Mechanisms for recent warming of the North Atlantic: Insights gained with an eddy‐permitting model

Abstract

The role of ocean heat transport variations in recent warming of the North Atlantic is investigated using an eddy‐permitting global ocean model with prescribed atmospheric boundary conditions for 1985–2003. Variability of the model sea surface temperature compares favorably with satellite and in situ observations. Each data set reveals a similar pattern of significant surface warming over 1985–2003, across much of the North Atlantic. Significant warming trends exceed 0.1°C a−1 across a large area of the northwest Atlantic in the model simulation. Warming of the tropics and midlatitudes are considered separately.
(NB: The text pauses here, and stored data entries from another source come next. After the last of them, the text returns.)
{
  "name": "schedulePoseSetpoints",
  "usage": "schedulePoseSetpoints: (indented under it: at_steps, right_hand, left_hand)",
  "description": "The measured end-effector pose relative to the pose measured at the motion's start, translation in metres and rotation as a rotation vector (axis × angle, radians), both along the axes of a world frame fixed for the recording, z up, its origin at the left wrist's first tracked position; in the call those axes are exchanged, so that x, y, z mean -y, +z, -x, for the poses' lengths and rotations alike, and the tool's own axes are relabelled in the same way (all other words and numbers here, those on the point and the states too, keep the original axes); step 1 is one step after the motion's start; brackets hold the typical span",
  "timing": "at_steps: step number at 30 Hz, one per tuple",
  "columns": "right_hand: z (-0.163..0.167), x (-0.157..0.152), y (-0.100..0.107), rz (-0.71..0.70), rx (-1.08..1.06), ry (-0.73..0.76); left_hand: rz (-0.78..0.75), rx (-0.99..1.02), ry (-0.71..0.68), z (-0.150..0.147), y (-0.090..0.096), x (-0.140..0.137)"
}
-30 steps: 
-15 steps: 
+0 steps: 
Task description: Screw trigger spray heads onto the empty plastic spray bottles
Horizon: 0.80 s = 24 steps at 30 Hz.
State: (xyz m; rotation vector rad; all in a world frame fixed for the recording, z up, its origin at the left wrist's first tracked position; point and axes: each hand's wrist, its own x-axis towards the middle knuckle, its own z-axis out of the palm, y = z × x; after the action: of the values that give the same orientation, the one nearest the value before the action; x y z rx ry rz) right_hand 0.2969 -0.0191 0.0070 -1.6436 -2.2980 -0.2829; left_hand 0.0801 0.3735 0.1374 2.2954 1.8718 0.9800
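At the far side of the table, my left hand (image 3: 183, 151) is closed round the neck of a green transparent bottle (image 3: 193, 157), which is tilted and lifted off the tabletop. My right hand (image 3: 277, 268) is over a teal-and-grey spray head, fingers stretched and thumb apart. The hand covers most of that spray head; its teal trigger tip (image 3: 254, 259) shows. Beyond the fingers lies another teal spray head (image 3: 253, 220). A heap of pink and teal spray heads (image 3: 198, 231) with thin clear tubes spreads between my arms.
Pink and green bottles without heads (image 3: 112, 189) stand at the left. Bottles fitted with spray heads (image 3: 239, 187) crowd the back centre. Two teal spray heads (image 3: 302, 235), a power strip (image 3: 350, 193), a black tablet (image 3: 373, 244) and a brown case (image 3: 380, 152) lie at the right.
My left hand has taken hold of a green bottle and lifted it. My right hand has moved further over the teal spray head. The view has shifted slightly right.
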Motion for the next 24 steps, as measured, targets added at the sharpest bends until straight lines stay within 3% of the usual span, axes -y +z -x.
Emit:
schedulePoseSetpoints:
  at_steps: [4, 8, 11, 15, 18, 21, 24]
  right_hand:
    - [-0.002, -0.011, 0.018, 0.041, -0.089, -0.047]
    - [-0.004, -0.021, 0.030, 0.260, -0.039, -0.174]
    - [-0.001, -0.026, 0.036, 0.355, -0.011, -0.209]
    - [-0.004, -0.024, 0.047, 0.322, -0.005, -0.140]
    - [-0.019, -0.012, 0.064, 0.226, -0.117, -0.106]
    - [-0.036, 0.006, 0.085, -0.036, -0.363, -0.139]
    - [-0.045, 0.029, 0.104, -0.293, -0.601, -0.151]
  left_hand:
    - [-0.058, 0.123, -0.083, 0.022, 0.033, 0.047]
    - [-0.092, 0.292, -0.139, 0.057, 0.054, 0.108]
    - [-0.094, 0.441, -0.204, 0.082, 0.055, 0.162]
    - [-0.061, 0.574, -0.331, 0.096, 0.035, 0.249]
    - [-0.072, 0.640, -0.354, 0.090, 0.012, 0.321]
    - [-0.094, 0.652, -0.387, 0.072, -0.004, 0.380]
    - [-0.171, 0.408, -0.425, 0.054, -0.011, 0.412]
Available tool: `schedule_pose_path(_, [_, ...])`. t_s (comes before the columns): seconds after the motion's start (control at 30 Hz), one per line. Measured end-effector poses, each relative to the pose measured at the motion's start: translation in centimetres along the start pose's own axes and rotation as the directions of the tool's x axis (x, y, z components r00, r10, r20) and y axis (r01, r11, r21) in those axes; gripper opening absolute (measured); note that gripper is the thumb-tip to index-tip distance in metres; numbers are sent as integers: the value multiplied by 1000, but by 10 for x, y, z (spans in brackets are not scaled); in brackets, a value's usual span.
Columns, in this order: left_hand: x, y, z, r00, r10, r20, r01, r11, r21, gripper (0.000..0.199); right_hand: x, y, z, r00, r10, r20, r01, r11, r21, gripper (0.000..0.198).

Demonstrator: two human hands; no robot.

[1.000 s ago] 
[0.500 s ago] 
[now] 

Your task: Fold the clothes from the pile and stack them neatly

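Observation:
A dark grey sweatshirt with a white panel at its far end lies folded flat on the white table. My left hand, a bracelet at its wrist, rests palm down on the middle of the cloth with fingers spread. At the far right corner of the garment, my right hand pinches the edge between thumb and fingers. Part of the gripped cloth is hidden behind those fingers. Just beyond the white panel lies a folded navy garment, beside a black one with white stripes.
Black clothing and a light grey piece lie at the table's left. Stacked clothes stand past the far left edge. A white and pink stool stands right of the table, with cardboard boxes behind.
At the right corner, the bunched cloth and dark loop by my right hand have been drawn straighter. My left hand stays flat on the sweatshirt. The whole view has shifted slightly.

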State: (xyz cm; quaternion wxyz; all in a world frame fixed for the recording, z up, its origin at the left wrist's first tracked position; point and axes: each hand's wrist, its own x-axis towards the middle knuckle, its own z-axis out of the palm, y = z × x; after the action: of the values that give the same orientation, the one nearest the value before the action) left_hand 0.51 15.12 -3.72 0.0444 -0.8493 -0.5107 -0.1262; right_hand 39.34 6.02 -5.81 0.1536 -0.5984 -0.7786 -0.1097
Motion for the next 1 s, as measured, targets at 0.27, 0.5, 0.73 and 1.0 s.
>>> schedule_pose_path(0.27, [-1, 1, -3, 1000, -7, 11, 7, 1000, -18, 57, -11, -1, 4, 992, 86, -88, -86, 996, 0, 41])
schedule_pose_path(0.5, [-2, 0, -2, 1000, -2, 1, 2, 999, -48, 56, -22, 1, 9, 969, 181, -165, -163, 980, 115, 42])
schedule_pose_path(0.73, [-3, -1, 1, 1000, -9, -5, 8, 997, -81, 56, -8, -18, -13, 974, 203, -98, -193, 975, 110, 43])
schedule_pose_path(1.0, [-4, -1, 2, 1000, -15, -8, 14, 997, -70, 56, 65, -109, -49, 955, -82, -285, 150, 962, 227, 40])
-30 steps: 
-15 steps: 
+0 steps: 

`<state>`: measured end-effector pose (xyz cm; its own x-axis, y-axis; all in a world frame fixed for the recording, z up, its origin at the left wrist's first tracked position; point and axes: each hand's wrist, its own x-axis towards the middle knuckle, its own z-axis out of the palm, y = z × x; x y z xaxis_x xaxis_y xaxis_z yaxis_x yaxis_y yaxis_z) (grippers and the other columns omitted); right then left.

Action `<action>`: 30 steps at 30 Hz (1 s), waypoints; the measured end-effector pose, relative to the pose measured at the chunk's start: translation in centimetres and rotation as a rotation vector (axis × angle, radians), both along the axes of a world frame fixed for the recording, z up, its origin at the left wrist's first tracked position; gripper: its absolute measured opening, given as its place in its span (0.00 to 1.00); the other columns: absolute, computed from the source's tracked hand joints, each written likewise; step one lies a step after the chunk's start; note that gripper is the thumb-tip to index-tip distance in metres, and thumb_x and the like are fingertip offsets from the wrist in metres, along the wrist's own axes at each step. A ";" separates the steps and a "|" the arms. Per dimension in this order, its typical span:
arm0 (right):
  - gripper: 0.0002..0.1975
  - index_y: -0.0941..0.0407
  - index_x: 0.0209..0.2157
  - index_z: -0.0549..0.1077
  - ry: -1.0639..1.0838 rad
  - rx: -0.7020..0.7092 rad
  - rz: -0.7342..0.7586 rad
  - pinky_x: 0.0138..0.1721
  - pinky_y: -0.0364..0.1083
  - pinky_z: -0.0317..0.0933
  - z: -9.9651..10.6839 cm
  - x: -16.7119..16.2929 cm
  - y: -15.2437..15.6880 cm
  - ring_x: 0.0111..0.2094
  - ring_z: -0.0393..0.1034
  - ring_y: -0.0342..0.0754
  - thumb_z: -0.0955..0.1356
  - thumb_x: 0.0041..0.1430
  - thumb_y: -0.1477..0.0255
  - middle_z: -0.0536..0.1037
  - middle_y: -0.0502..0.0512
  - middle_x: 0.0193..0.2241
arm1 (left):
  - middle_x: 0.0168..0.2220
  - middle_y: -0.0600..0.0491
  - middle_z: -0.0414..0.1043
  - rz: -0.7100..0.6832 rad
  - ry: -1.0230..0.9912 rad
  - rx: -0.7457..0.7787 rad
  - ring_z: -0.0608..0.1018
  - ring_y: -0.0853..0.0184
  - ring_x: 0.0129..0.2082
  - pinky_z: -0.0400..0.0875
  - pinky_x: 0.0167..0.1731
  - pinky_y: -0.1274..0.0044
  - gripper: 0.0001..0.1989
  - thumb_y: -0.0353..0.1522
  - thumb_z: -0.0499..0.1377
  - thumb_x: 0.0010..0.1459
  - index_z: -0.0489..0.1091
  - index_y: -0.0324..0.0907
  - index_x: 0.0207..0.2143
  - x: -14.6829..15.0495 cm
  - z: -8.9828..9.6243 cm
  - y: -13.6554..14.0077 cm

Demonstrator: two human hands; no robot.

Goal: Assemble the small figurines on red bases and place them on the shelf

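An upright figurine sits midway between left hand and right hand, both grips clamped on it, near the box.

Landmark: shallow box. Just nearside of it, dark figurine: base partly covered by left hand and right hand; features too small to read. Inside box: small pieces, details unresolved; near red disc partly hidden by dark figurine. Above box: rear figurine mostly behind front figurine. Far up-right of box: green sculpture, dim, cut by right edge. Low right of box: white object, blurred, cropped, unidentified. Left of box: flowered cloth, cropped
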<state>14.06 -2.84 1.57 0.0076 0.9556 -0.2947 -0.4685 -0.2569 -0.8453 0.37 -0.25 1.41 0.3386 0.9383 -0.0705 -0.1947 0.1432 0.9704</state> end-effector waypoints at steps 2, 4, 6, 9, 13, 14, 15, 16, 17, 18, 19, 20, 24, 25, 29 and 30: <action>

In both regions, long‐term rises in temperature coincide with increasing ocean heat content in the upper few hundred meters, consistent with recent observations. The strongest link between surface temperature and heat content is found in midlatitudes. Averaged within each region, model surface heat fluxes do not show any major trends and are within the range of uncertainty in observational estimates. In midlatitudes, heat content increases are largely explained by changes in ocean heat transport across regional boundaries. While meridional heat transport is strongly linked to the meridional overturning circulation in the subtropics, such a link is weak in midlatitudes, where heat transport variability appears to be more strongly linked to fluctuations in gyre transport and eddy fluxes. It is concluded that the pattern of recent warming in the midlatitude North Atlantic is related to anomalous convergence of ocean heat transport, associated with changes in overturning and horizontal components of the circulation, in the northern subtropics and the subpolar gyre respectively.